Most of McIlroy’s self-discovery happened off the golf course. But some of it involved his game.

“I figured out what works for me and not trying to be someone I’m not. Not falling into this sort of myth on tour that the harder you work, the better you get. It’s more about working smart. For me, that’s focusing less on technique, having fewer swing thoughts and focusing more on the mental and course-management side. That’s how I’ve gotten back to this point.”

It also helped that McIlroy took up a permanent residence in the US in 2018. “I love it. I have so much stability.

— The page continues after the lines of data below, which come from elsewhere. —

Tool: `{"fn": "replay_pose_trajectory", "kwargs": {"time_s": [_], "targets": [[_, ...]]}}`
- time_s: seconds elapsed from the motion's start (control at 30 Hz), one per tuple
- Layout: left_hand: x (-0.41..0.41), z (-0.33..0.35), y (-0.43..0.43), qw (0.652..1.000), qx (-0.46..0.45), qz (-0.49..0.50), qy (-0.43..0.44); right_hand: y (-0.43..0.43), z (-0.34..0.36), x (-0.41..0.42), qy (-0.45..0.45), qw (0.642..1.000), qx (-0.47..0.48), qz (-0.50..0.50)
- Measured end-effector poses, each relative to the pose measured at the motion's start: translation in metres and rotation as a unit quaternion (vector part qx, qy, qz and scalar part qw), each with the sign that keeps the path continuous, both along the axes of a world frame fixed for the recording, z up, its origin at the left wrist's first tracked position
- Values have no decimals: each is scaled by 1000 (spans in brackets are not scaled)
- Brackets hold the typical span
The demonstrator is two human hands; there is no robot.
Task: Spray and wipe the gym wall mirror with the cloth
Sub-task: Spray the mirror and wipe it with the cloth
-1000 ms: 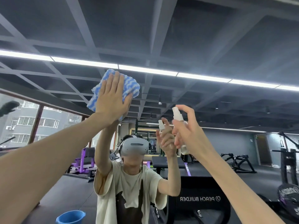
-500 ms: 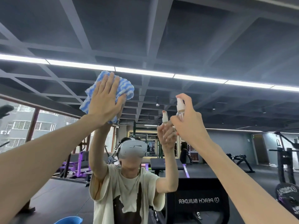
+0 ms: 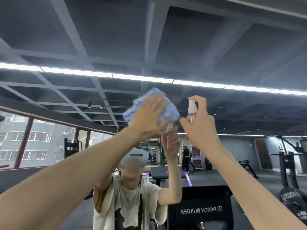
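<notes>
The gym wall mirror [image 3: 249, 122] fills the view below the strip light and reflects me and the gym. My left hand [image 3: 149, 117], fingers straight, presses a blue-and-white striped cloth [image 3: 167, 108] flat against the glass high up. Just to its right, my right hand [image 3: 201, 123] grips a small clear spray bottle [image 3: 192, 112] with a white nozzle, index finger on top of the pump. The bottle's lower part is hidden by my fingers.
A black padded machine marked PEACH BUILDER [image 3: 201, 209] stands low in front of the mirror. In the reflection are windows [image 3: 38, 143] at left, gym machines [image 3: 287, 163] at right and another person [image 3: 186, 156] far back.
My left hand has swept the cloth rightward across the mirror, ending close beside the bottle. My right hand has stayed raised with the bottle. The view has tilted upward a little.
</notes>
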State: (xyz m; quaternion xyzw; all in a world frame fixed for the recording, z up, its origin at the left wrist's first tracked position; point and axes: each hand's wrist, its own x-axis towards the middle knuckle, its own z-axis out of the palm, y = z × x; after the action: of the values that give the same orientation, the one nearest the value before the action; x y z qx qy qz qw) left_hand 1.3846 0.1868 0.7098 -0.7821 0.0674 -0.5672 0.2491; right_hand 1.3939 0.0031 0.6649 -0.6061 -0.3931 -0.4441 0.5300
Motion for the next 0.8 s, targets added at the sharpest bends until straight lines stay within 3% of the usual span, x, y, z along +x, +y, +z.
{"fn": "replay_pose_trajectory", "kwargs": {"time_s": [0.1,0.17,0.23,0.3,0.37,0.47,0.5,0.53,0.6,0.67,0.7,0.77,0.8], "targets": [[23,-58,-18,965,233,20,119,-14,-7,8,11,999,35,-3],[18,-55,-7,946,296,22,133,-19,-15,12,28,999,31,-1],[9,-14,8,976,209,25,56,-23,-20,15,39,999,12,-8],[-8,37,33,996,32,24,-82,-30,-19,18,41,999,3,-24],[-21,75,57,980,-80,29,-179,-39,-8,23,36,998,4,-49],[-11,96,42,956,-199,14,-214,-50,9,27,42,997,10,-60],[-3,95,25,962,-183,0,-204,-54,14,28,41,997,13,-61],[10,91,9,975,-110,-22,-191,-57,16,29,42,997,18,-58],[42,57,-23,984,142,-43,-99,-60,19,32,48,997,30,-51],[55,-2,-47,951,292,-24,102,-64,18,41,49,996,36,-62],[56,-15,-48,929,334,-12,160,-64,17,46,51,996,42,-63],[60,17,-40,936,334,-8,109,-64,17,57,52,996,41,-53],[59,49,-37,950,310,-8,32,-62,18,61,52,997,37,-45]]}}
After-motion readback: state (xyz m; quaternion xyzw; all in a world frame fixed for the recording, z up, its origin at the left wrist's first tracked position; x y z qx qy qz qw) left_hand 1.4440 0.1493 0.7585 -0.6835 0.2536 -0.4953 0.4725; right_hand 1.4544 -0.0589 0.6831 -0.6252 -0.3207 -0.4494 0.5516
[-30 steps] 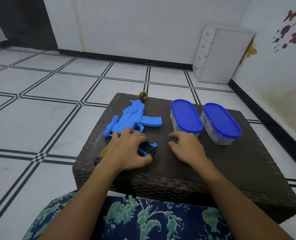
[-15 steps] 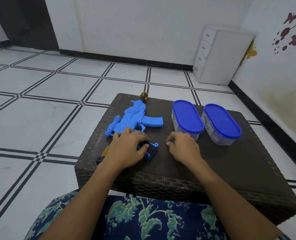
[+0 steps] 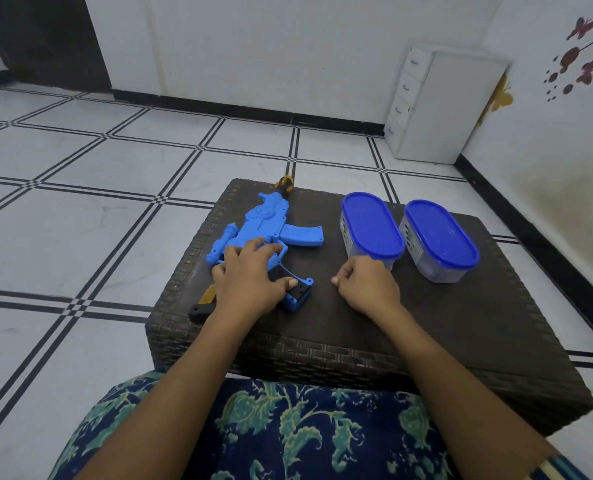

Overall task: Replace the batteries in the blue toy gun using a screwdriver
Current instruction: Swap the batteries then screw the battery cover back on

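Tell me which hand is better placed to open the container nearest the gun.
Likely right. The right hand sits just beside that container; the left hand rests on the toy gun, farther off.

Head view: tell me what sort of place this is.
Most likely a room in a home: a white tiled floor with black lines, a white drawer unit in the corner, butterfly stickers on the wall, and a low woven table.
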Demonstrator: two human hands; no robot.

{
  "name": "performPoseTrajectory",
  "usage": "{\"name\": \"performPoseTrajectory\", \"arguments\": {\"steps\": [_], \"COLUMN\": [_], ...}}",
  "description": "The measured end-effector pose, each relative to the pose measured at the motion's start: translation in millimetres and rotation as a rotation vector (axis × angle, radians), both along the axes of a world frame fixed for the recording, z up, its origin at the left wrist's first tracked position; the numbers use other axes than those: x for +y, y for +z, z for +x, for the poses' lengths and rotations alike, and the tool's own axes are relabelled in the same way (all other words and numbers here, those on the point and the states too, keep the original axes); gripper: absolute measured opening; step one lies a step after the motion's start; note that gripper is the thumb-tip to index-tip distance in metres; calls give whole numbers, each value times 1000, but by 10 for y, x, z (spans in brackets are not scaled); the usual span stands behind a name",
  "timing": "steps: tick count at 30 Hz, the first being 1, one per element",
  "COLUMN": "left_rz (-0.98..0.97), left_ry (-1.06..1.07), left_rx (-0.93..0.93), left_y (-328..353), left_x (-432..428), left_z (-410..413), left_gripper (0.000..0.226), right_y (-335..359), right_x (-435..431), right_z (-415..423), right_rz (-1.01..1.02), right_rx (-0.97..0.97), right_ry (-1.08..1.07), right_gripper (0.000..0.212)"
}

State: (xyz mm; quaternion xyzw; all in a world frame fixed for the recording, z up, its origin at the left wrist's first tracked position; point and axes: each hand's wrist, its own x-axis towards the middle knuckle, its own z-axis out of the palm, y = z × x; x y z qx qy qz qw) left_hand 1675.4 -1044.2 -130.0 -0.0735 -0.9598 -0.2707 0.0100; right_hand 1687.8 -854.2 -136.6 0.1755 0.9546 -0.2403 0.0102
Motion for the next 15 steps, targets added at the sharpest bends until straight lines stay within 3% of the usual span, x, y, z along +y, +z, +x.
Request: {"name": "performPoseTrajectory", "arguments": {"steps": [7, 15], "left_rz": [-14, 6], "left_ry": [1, 8], "left_rx": [17, 15], "left_y": [-5, -23], "left_x": [-8, -7], "left_z": [15, -9], "left_gripper": [59, 56], "right_y": [-16, -9], "right_x": [56, 58], "right_z": [-20, -29], "right_rz": [-94, -86], "right_rx": [23, 23], "right_ry": [22, 75], "right_gripper": [22, 2]}}
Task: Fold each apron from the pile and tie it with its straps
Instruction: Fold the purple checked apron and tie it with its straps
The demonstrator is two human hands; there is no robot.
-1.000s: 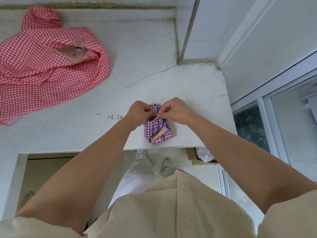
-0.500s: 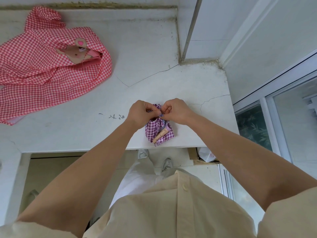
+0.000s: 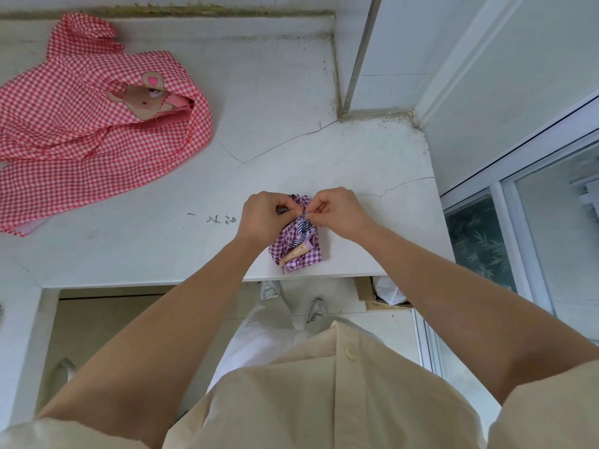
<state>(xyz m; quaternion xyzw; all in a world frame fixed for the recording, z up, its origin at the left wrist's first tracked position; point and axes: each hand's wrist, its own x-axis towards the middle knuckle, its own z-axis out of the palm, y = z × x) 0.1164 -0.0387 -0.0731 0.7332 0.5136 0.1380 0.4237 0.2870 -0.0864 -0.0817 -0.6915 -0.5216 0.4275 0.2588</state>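
1. Pinching the straps (image 3: 303, 225), your left hand (image 3: 264, 215) and right hand (image 3: 340, 210) meet atop the folded purple apron (image 3: 296, 251) at the bench's (image 3: 291, 157) front edge.
2. Curled fingers (image 3: 324, 207) hide the strap ends.
3. Pink apron (image 3: 90, 131) cut off left.

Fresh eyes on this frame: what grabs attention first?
The left hand and right hand meet near the front edge of the white counter, pinching the striped strap atop a small folded purple gingham apron. Far left, a red gingham apron with a bear patch lies loose, unfolded.
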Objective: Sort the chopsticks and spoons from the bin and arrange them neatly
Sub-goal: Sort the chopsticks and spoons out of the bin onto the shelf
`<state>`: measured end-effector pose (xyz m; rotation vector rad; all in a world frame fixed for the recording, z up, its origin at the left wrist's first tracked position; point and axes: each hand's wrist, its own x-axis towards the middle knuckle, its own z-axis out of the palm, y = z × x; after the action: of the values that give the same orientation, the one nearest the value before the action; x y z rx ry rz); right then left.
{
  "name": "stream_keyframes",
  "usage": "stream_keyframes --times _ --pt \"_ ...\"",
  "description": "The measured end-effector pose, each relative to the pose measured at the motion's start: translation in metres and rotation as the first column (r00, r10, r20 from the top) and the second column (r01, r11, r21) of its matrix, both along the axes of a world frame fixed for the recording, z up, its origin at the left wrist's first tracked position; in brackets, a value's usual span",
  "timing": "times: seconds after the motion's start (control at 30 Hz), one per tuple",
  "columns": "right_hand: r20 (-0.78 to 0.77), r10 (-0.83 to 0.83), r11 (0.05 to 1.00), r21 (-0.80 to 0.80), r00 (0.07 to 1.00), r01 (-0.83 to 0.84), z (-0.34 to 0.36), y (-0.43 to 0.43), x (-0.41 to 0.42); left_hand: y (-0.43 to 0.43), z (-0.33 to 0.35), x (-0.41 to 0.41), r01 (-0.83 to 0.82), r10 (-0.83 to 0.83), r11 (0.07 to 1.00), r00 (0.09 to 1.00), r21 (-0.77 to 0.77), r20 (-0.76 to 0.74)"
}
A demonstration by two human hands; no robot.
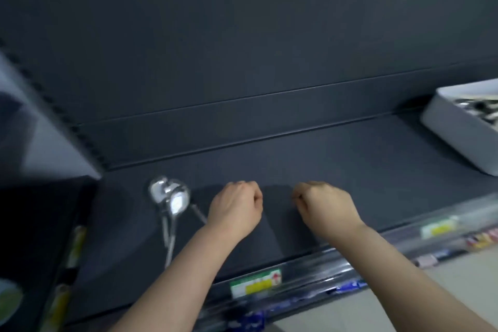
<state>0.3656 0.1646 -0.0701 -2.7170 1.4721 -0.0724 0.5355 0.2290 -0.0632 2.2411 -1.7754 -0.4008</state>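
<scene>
Two or three shiny metal spoons (169,199) lie together on the dark shelf (336,159), bowls away from me and handles toward the front edge. My left hand (237,206) is curled shut just right of them. A thin dark stick (199,213), possibly a chopstick, shows on the shelf beside that wrist; whether the hand grips it is hidden. My right hand (324,206) is also closed, a short gap from the left, with nothing visible in it. A white bin (455,135) with metal utensils inside sits at the far right of the shelf.
The shelf has a dark back wall and a front rail with price labels (256,283). A slotted upright (48,100) bounds it on the left. Packaged goods hang below the rail (482,240), and a lower shelf edge shows at the far left.
</scene>
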Motion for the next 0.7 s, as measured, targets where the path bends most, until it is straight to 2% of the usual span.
stream_keyframes --times 0.2,0.43,0.53,0.7 --pt "0.084 -0.197 0.974 -0.096 0.977 0.205 0.011 -0.043 -0.142 -0.069 0.016 -0.124 0.159 -0.16 0.987 0.986 -0.027 -0.052" --pt "0.129 -0.299 0.929 -0.185 0.946 0.319 0.043 -0.105 -0.326 -0.145 0.043 -0.3 0.23 -0.237 0.97 0.966 -0.076 -0.1" --pt "0.203 -0.32 0.918 -0.176 0.925 0.356 0.056 -0.127 -0.374 -0.167 0.054 -0.349 0.243 -0.255 0.965 0.957 -0.101 -0.134" --pt "0.211 -0.348 0.908 -0.164 0.913 0.384 0.051 -0.168 -0.42 -0.209 0.063 -0.395 0.238 -0.257 0.963 0.954 -0.128 -0.157"
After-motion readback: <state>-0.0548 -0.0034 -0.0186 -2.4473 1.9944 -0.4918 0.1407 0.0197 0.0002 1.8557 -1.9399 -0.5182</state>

I can play these events and get home on a Sunday night and I can spend a couple of nights in my own bed. I had craved that for so long,” McIlroy says. “I tried the idea [of living outside the US] for seven or eight years, but I just craved the home. I craved somewhere to go. I didn’t have it and now that we do, it means so much to me.

“At home, I just like doing really mundane things. I just like being normal. If Erica needs me to run to the grocery store, I like going to the grocery store. I just like helping her out.”

Rory McIlroy

Return Of The Mac

Since his lacklustre 2017 campaign, McIlroy has at least restored his status as the most dominant player on the PGA Tour regular. His resume now includes 18 wins and 87 top-10s from almost 180 starts. Among those, he owns seven runner-up results and as many third-place finishes.

“I’ve had a few wins and I’ve had a lot of chances to win,” McIlroy says. “I’ve played in a lot of final groups. I’ve played a lot of consistent golf. So, yeah, I feel like I’m back where I should be.”

But McIlroy knows golf careers are ultimately defined by Majors. He has four, which is an inconceivable achievement for any player. But he is also at risk of being remembered as having won only four, such is the bar he set for himself.

The postponement of the Masters to November due to the pandemic was particularly cruel for McIlroy, who was on a seven-tournament streak of top-five results – including a WGC win in China – before the lockdown began in March.

Still, all eyes will be on McIlroy to see whether he can don Augusta National’s green jacket and complete the career Grand Slam. He has a US Open trophy (2011), two PGA Championship titles (2012, 2014) and a Claret Jug (2014). But a fourth place is his best result at Augusta, in 2015. Only Gene Sarazen, Ben Hogan, Gary Player, Jack Nicklaus and Woods have won all four Majors in their careers.

It’s a feat the golf world wants to see McIlroy achieve. Certainly, a moment it could use right now. “I think if I were able to do that, it would obviously be very special, but it would almost be a nice reset where I could say, ‘Hey, let’s try and do this all over again.’ That’s the cool thing.”